Sex and Evolution

Yes. When responding to the question, “Is sex necessary for reproduction?,” the answer while focusing only on mammals is a resounding “Yes.” Let’s leave the odd shark, plants, amoebas and other lower forms of life out of the discussion, as well as third-party actions like artificial insemination, laboratory manipulated mice, cloning, etc. Pure sexual reproduction by mammals requires two beings, one male and one female. According to all biology references on the subject that I Googled, there are no cases of naturally-occurring asexual mammal reproduction, none, not one.
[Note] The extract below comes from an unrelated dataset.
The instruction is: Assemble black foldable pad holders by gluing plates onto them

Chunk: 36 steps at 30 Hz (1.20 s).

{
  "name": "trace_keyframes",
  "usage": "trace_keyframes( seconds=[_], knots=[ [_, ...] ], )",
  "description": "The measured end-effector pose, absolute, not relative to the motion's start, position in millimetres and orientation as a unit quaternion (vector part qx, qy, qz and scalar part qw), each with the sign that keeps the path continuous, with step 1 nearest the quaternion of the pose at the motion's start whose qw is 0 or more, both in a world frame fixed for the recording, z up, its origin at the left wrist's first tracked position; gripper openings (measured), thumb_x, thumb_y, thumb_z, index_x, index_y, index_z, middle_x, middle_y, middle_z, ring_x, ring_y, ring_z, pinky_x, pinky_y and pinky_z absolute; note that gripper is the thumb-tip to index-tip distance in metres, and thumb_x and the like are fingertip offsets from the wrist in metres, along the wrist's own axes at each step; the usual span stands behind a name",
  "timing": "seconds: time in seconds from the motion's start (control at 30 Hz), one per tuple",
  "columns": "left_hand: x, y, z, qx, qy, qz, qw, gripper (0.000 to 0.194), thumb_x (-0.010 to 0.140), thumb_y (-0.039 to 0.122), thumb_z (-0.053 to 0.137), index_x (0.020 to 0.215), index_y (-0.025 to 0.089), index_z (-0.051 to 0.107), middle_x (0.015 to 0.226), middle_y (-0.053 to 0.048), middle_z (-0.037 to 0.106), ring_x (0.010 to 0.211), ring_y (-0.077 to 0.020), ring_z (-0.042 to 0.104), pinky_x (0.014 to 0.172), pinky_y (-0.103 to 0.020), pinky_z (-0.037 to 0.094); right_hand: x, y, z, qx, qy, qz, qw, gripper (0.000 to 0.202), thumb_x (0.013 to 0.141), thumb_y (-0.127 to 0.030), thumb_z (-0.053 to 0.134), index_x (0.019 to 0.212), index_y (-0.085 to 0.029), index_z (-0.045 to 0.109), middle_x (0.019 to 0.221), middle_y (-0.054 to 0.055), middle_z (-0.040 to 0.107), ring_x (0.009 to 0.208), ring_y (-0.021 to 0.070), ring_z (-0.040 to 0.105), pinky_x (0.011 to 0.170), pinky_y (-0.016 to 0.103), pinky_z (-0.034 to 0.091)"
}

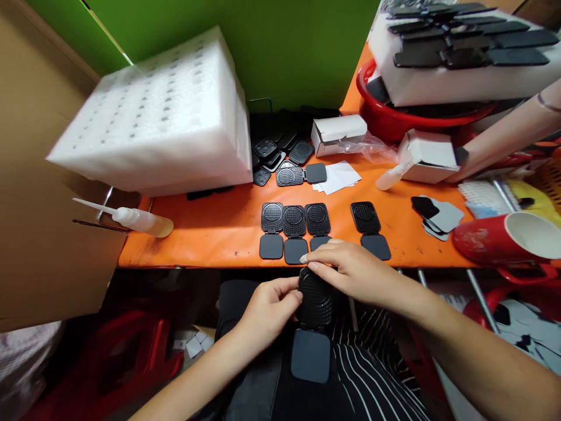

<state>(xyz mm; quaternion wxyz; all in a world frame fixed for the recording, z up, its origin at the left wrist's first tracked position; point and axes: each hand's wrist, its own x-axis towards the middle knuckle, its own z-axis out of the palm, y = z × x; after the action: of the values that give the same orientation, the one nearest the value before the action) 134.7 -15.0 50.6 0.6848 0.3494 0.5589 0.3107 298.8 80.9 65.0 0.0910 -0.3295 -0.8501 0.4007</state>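
My left hand [275, 305] grips the left edge of a black hinged two-part piece [316, 301] above my lap. Its upper half has a ridged, patterned face; the lower half is a smooth, dark square flap hanging open. At the top edge of this piece, my right hand [344, 264] has its thumb and fingers closed together. Something small and white shows at its fingertips, too small to identify. Just beyond lie three similar hinged pieces [294, 221] in a row, opened flat, the right one partly hidden by my right hand. Another opened piece [365, 217] lies farther right.
On the orange tabletop [210, 225], a squeeze bottle [142, 221] lies left below a white foam block [153, 117]. Behind are piled black pieces [272, 153], white cards [339, 177] and small boxes [339, 133]. A red basin [372, 111] and red mug [491, 244] stand right.
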Motion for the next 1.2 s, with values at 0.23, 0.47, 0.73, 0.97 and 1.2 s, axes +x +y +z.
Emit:
trace_keyframes(
  seconds=[0.23, 0.47, 0.73, 0.97, 1.2],
  knots=[
    [134.9, -4.2, 45.0, 0.412, 0.564, 0.34, 0.63, 0.029, 0.082, 0.026, 0.048, 0.099, 0.018, 0.07, 0.088, -0.004, 0.072, 0.081, -0.0199, 0.063, 0.076, -0.029, 0.045, 296.8, 103.1, 81.5, -0.288, -0.836, 0.468, 0.012, 0.024, 0.085, -0.024, 0.048, 0.085, -0.024, 0.072, 0.082, -0.001, 0.071, 0.071, 0.0152, 0.063, 0.062, 0.024, 0.042],
    [126.0, 1.5, 50.1, 0.544, 0.583, 0.215, 0.564, 0.026, 0.081, 0.029, 0.049, 0.083, 0.02, 0.073, 0.073, -0.002, 0.071, 0.067, -0.0188, 0.061, 0.062, -0.024, 0.042, 306.8, 93.8, 56.2, -0.349, -0.712, 0.605, -0.071, 0.026, 0.084, -0.032, 0.047, 0.077, -0.018, 0.069, 0.052, -0.002, 0.057, 0.047, 0.0111, 0.052, 0.045, 0.021, 0.038],
    [132.9, -1.2, 49.0, 0.609, 0.577, 0.138, 0.527, 0.027, 0.081, 0.024, 0.046, 0.076, 0.02, 0.072, 0.066, -0.001, 0.07, 0.055, -0.0156, 0.057, 0.051, -0.023, 0.034, 306.4, 85.9, 44.5, -0.336, -0.694, 0.628, -0.102, 0.019, 0.076, -0.024, 0.051, 0.065, -0.017, 0.064, 0.052, -0.003, 0.057, 0.048, 0.0097, 0.05, 0.046, 0.02, 0.037],
    [134.0, -2.9, 50.1, 0.622, 0.571, 0.111, 0.524, 0.029, 0.082, 0.021, 0.043, 0.073, 0.019, 0.07, 0.065, -0.001, 0.068, 0.057, -0.0155, 0.057, 0.053, -0.022, 0.032, 304.1, 81.8, 41.7, -0.339, -0.703, 0.616, -0.113, 0.018, 0.075, -0.026, 0.052, 0.064, -0.017, 0.063, 0.053, -0.002, 0.059, 0.049, 0.0108, 0.053, 0.047, 0.02, 0.039],
    [133.8, -2.7, 51.1, 0.624, 0.564, 0.102, 0.531, 0.028, 0.082, 0.021, 0.043, 0.075, 0.02, 0.07, 0.066, 0.0, 0.066, 0.058, -0.0145, 0.055, 0.055, -0.022, 0.032, 303.3, 81.2, 43.5, -0.325, -0.707, 0.617, -0.12, 0.019, 0.075, -0.022, 0.048, 0.061, -0.017, 0.06, 0.053, -0.002, 0.058, 0.049, 0.0103, 0.053, 0.047, 0.02, 0.037]
  ],
)
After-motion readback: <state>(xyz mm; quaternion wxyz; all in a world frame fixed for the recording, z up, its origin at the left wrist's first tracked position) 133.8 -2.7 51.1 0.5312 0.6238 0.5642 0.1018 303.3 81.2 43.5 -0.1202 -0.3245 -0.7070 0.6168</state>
Now that answer, “Yes,” being firmly established as valid in my mind, opens up a door of inquiry about the validity of some hypotheses associated with evolution theory. The principal thesis on how life began appears to be simplistically depicted as a mass of chemical elements and molecules in some primordial soup, over millions or billions of years of time, gradually designing themselves into a multiplicity of highly specific, integrated systems for sensing, moving, nourishing, self-healing, reproducing, and, for man, thinking, speaking, singing and even laughing.

Because of the “Yes” answer above, we can now deduce that there was not just a single design for the first true mammal in this chain of evolutionary events, but in fact there obviously had to be two separate, though synergistic interrelated designs, one for males and one for females, that had to evolve simultaneously. Otherwise, reproduction of each successive generation in the evolutionary chain could never have taken place.

While we all know the basic facts that, for mammals, females provide the eggs and males the sperm that kicks off the process leading to an embryo, we perhaps may have never taken the time to really consider the complexity of these two radically different yet interdependent systems of anatomical organs and internal plumbing so essential to this process. The utter dependence of the internal fertilization process on integration and actions of two differing reproductive anatomies, their multiple hormones and the concordant duet by two independent nervous systems is mind-bending.

Restating: At least for mammals, two simultaneous, separate though necessarily complementary configurations, not one, are mandatory if any species is to ultimately evolve from the primordial ancestral blobs! How does evolutionary theory accommodate this statistically outrageous complication?